[Exercise details]
What lines below contain the string "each"? List them all.
┄┄┄┄┄┄
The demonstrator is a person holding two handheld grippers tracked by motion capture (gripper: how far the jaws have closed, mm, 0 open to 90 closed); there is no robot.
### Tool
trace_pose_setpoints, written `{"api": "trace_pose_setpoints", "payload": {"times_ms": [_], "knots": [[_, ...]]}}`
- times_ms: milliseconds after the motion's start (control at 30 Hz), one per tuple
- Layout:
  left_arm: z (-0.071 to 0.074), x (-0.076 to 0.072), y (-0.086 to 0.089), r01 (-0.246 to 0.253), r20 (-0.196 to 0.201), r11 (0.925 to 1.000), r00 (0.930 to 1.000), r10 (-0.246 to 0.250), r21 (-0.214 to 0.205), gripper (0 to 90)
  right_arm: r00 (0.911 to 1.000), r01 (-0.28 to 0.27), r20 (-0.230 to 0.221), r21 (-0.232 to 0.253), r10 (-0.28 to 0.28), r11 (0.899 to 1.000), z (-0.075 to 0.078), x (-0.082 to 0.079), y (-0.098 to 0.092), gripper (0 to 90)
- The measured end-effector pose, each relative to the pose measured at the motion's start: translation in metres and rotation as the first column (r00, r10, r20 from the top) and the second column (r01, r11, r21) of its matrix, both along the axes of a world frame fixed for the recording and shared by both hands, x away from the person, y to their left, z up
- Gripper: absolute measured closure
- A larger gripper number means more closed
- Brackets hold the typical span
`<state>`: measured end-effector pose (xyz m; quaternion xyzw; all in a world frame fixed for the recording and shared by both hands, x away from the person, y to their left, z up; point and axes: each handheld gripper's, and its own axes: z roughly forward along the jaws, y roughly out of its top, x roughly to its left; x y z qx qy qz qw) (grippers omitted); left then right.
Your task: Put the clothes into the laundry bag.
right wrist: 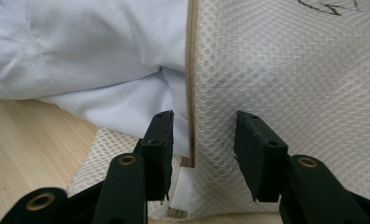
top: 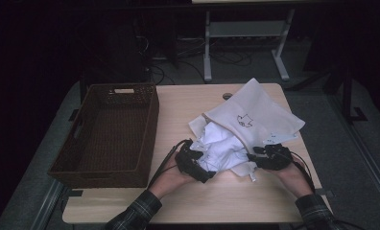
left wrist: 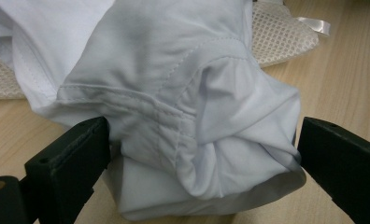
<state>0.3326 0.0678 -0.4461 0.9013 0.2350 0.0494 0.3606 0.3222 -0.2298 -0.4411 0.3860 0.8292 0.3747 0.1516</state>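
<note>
pale wood grain runs across the table [top: 255, 201] in the high view, where a dark woven basket [top: 109, 136] stands on its left half with nothing visible inside. to its right lies a white mesh bag [top: 255, 115] bearing a small dark drawing [top: 244, 120], and a crumpled white garment [top: 219, 148] spills from the bag's near edge toward you. your left gripper [top: 194, 162] sits at the garment's left side and your right gripper [top: 269, 155] at the bag's near right corner; from up here you cannot tell how either pair of jaws stands. your plaid sleeves [top: 135, 213] come in from the bottom edge.

the left gripper view gives what the high view hides: the left gripper [left wrist: 204, 154] has its jaws wide apart with a bunched fold of the garment [left wrist: 183, 93] between them, seams and gathered stitching showing. the left jaw touches the cloth, and the right jaw stands just beside it. the mesh bag [left wrist: 281, 37] lies behind on the table [left wrist: 351, 70], with a shiny white tag [left wrist: 314, 24] at its edge.

the right gripper view shows the right gripper [right wrist: 204, 149] with jaws apart, straddling the bag's tan zipper [right wrist: 190, 84] edge; the mesh bag [right wrist: 290, 84] lies between and beyond the jaws, not pinched. the garment [right wrist: 80, 56] pokes out left of the zipper, and a white label [right wrist: 179, 193] hangs low between the jaws. a corner of the drawing [right wrist: 330, 6] peeks at the top.
</note>
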Motion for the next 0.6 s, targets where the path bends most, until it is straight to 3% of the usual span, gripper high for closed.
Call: {"api": "trace_pose_setpoints", "payload": {"times_ms": [200, 467, 600], "knots": [[-0.006, 0.001, -0.002, -0.008, -0.007, 0.9996, 0.9999, 0.009, 0.027, 2.8, 0.9994, 0.031, -0.014, -0.036, -0.031, 0.999, -0.007, 0.004, 0.004, 69.1], [-0.017, 0.003, -0.003, -0.015, -0.007, 0.9969, 0.9999, 0.015, 0.077, 4.8, 0.9996, 0.014, -0.022, -0.06, -0.015, 0.998, -0.008, 0.003, 0.006, 82.7], [-0.021, 0.0, -0.005, -0.008, 0.032, 0.9949, 0.9995, 0.005, 0.101, 11.7, 0.9995, 0.011, -0.029, -0.043, -0.013, 0.999, -0.005, 0.003, 0.003, 85.6]]}}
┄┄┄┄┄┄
[Task solution]
- The measured end-effector pose, each relative to the pose measured at the motion's start: translation in metres and rotation as the first column (r00, r10, r20 from the top) and the second column (r01, r11, r21) of its matrix, both along the axes of a world frame fixed for the recording and shared by both hands, x away from the person, y to their left, z up
`<state>`: measured end-effector pose (xyz m; quaternion xyzw; all in a world frame fixed for the recording and shared by both hands, x away from the person, y to their left, z up; point and axes: each handheld gripper's, and its own axes: z roughly forward along the jaws, y roughly out of its top, x roughly to its left; x y z qx qy qz qw) (grippers omitted); left then right.

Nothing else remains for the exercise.